§ EXERCISE OBJECTIVE:
From the listing below, return every line with the string "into" in it.

§ DATA FOR THIS EXERCISE:

::::

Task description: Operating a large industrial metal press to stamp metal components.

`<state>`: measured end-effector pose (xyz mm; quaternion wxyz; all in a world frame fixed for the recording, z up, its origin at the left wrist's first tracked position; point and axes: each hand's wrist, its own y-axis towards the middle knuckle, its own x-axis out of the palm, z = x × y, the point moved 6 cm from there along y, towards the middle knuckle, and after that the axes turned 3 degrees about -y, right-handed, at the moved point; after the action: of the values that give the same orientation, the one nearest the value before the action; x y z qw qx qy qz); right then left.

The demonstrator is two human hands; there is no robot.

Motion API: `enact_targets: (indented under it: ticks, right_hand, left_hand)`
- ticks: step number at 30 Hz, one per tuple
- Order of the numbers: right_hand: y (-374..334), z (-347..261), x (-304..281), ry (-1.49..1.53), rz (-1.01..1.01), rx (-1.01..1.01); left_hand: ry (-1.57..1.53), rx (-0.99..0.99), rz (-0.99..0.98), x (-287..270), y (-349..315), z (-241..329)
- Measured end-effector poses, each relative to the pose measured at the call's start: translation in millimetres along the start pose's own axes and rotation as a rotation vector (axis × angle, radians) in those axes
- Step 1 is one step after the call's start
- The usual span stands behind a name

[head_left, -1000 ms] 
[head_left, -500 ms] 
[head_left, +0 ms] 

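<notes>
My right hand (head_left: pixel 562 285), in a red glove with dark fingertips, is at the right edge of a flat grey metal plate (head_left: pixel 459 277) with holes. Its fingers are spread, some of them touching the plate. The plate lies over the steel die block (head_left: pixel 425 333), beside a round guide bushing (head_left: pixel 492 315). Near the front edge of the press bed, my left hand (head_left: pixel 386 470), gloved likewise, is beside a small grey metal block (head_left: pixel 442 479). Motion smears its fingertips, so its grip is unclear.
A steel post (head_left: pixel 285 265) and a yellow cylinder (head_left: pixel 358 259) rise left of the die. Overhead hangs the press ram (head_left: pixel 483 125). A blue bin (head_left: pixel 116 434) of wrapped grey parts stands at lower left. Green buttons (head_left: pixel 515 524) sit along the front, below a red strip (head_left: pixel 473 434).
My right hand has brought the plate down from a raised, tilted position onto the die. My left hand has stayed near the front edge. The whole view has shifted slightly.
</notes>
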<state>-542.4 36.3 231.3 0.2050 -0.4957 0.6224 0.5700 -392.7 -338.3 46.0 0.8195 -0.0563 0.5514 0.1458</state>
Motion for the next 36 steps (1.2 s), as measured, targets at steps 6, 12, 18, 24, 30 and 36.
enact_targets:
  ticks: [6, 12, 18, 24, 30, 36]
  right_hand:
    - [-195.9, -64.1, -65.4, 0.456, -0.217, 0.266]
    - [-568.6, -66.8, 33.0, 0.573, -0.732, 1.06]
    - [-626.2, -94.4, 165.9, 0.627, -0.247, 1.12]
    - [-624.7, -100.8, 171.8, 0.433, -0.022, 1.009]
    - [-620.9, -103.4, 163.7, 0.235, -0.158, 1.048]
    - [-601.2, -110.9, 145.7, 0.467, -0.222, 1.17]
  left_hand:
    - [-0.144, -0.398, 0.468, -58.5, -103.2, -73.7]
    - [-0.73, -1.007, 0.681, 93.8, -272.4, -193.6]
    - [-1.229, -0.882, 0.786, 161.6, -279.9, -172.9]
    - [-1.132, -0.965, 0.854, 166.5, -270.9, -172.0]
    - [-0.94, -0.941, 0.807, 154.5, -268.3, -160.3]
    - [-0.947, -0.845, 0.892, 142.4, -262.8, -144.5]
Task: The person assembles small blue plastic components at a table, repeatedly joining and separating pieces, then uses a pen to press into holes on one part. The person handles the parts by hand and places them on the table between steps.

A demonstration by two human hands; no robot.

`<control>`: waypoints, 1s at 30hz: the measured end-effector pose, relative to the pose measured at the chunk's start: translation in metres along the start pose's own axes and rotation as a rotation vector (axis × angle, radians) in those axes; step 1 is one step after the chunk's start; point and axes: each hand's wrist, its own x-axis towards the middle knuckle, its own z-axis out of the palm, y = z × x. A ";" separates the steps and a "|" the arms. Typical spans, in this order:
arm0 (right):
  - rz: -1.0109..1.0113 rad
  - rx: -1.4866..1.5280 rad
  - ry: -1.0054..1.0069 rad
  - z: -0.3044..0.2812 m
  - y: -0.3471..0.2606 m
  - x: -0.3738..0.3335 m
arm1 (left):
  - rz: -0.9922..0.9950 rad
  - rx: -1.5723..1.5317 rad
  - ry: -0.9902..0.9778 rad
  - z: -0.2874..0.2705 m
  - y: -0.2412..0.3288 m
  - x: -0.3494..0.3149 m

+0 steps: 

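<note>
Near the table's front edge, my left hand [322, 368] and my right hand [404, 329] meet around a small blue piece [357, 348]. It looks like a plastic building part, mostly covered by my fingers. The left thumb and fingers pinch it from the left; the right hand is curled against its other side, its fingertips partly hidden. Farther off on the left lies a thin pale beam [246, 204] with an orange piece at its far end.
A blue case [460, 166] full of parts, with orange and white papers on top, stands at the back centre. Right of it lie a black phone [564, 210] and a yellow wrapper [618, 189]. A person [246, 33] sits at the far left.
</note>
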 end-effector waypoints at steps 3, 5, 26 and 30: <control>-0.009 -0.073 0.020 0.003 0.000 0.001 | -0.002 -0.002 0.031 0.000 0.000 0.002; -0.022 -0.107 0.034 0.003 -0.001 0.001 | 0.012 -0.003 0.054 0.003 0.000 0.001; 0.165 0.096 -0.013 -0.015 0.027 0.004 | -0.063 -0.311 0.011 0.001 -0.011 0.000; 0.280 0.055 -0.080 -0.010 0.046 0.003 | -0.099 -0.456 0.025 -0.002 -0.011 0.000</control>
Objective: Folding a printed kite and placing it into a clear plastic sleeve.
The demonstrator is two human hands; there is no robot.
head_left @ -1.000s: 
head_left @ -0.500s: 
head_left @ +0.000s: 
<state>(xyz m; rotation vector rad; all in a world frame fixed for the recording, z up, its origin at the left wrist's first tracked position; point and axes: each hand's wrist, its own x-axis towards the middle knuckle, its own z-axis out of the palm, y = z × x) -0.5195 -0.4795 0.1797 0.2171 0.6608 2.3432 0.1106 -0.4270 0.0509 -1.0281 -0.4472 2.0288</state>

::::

§ REPLY TO THE TASK:
Task: The person assembles small blue plastic components at a table, repeatedly joining and separating pieces, then uses a pen to press into holes on one part. The person handles the parts by hand and places them on the table between steps.
Objective: Folding a printed kite and placing it into a clear plastic sleeve.

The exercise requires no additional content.